Personalized Text Generation LLM Training Objectives
PerCE improves LLM personalization by identifying and upweighting specific tokens that causally depend on user profile information during training, rather than treating all tokens equally.
Core Problem
Standard training optimizes the average loss over all tokens uniformly, but personalization is sparse—only specific tokens (like stylistic choices or entity preferences) actually depend on the user profile.
Why it matters:
  • Treating all tokens equally dilutes the model's focus on user-specific needs, limiting personalization performance
  • Existing methods focus on retrieval or data synthesis but overlook that different tokens contribute to personalization to varying degrees
  • Standard Cross-Entropy loss fails to prioritize the tokens that actually carry the personalization signal
Concrete Example: In personalized abstract generation, personalization is reflected in stylistic tokens, whereas in dialogue, it appears in tokens encoding individual traits.
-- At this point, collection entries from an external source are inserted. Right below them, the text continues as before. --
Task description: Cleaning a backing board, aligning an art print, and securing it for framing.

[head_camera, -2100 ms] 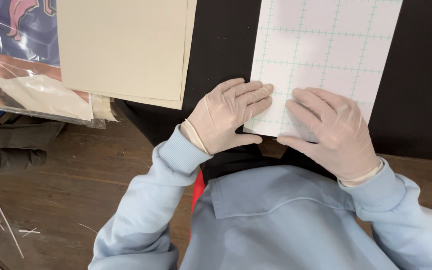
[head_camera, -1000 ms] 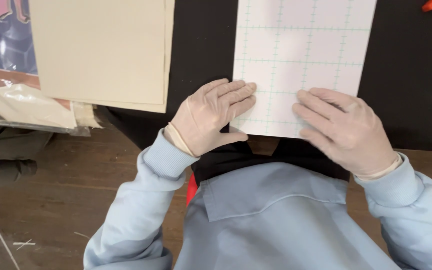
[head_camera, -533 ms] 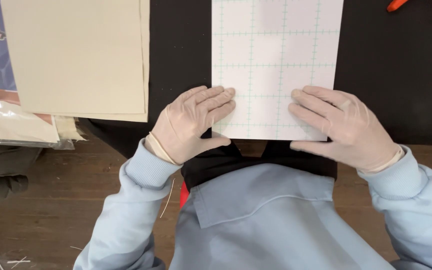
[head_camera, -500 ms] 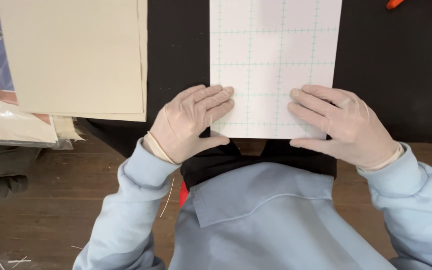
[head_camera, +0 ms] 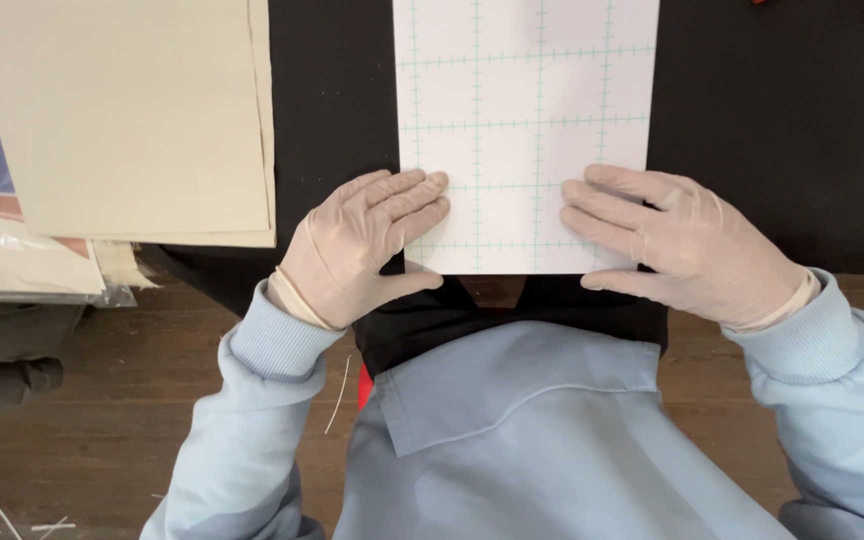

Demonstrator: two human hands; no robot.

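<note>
Pressing flat on the near edge of the sheet (head_camera: 527,120), white with a pale green grid, lying on the black mat (head_camera: 782,150) at the table's front: left hand (head_camera: 357,250) at the lower left corner, right hand (head_camera: 677,240) at the lower right. Gripping nothing with either; fingers (head_camera: 407,200) spread out and laid straight, thumbs tucked along the bottom edge, palms partly off the sheet and onto the mat. Wearing thin pale gloves (slick ones, by the look), so risking a slide: uneven pressing from one side likely skewing the sheet off square. Sitting close to the mat's front lip, the sheet's near edge possibly creeping past it and bending under a palm. Possibly also buckling in the middle if both hands are pushing inward at once. Lying just to the left, apart from the sheet, a beige board (head_camera: 122,110), and beyond it clear plastic wrap (head_camera: 22,260); a wide left elbow possibly nudging these.
</note>
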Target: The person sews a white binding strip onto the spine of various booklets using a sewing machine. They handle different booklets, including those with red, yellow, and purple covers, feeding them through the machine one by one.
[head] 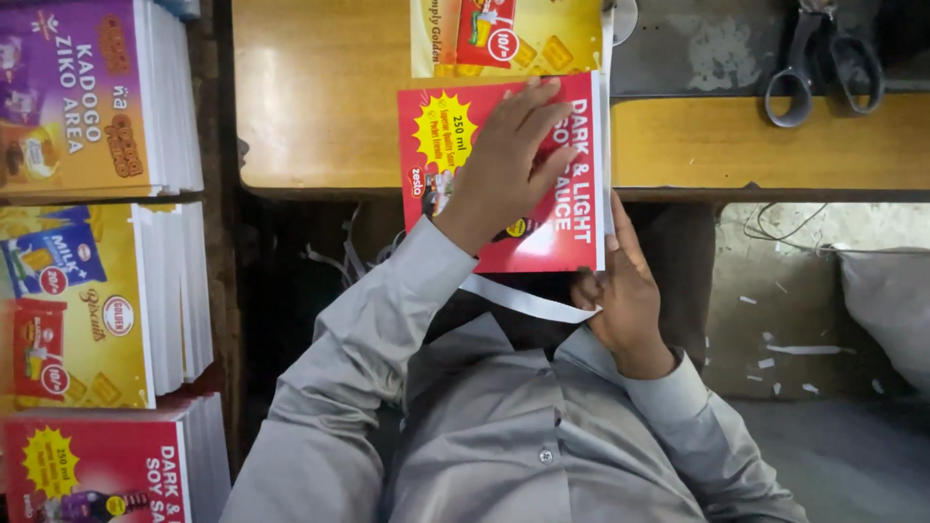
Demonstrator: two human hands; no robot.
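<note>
Grey sleeves [504, 426] lead up: left hand [509, 160] lies flat, fingers spread, on the red leaflet [572, 228] at the desk [320, 97] edge; right hand [625, 291] pinches its white trimmed strip [523, 302].

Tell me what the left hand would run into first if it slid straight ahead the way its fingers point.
The left hand lies flat on the glossy red printed sheet, fingers pointing up and slightly right. Going straight on, it would probably first cross onto the yellow printed sheet lying just beyond on the wooden bench.
</note>
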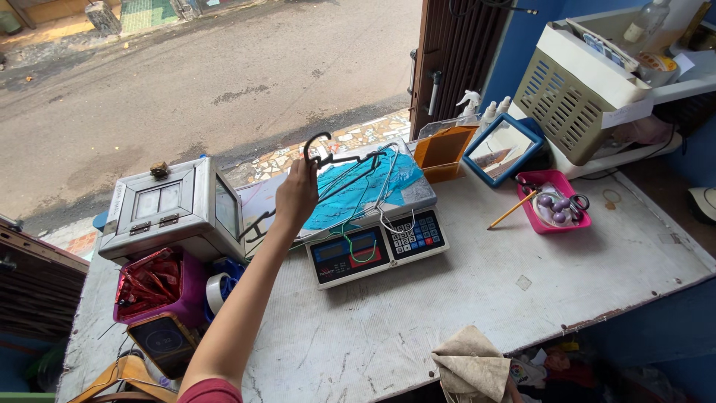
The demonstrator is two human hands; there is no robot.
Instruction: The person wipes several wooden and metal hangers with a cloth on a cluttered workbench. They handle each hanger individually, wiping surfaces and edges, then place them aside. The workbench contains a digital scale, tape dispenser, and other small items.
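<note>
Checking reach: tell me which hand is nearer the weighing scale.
Left. The left hand grips hangers right above the scale platform; the right hand is out of view.

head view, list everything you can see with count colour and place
wire hangers: a bunch, count unclear, dark and pale, over the scale, held at the hooks
weighing scale: one, grey with a dark keypad, table centre
metal box: one, silver, table left
tub of wrappers: one, purple with red contents, below the box
tape roll: one, white, beside the tub
mirror: one, blue frame, behind the scale to the right
pink tray: one, holding scissors, right
pencil: one, yellow, left of the tray
slatted basket: one, beige, upper right
cloth: one, tan, table's front edge
table: one, worn white
left hand: one, grip closed on the hangers
right hand: not in view
</note>
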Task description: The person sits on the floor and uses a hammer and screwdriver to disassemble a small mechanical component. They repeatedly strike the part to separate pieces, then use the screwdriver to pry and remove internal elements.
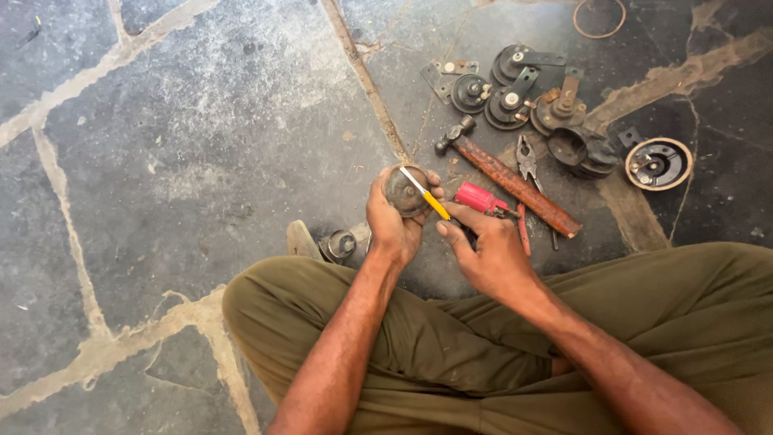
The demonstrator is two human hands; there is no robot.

A standard model treats common stopwords and these crucial personal tokens with equal importance, failing to capture the user's unique voice.
Key Novelty
PerCE (Personalized Cross-Entropy)
  • Uses a self-contrast metric (PerContrast) to measure the 'Personal Influence Ratio' (PIR) of each token by comparing probabilities with and without the user persona
  • Applies an Expectation-Maximization (EM) style training loop: first estimate token importance via PIR (E-step), then optimize the model using weighted Cross-Entropy (M-step)
Evaluation Highlights
  • +68.04% improvement in METEOR score on the Personalized Review Writing task (LongLaMP) with Qwen3-4B compared to standard Cross-Entropy
  • Achieves average gains of over 10% across all tasks and models on the LongLaMP benchmark
  • Demonstrates strong cross-task transfer: a Qwen3-4B model trained only on Topic Writing achieves +56.62% gain on Abstract Generation compared to the baseline
Breakthrough Assessment
8/10
Proposes a principled, theoretically grounded (causal) method for token-level personalization that yields massive empirical gains (+68%) with minimal computational overhead.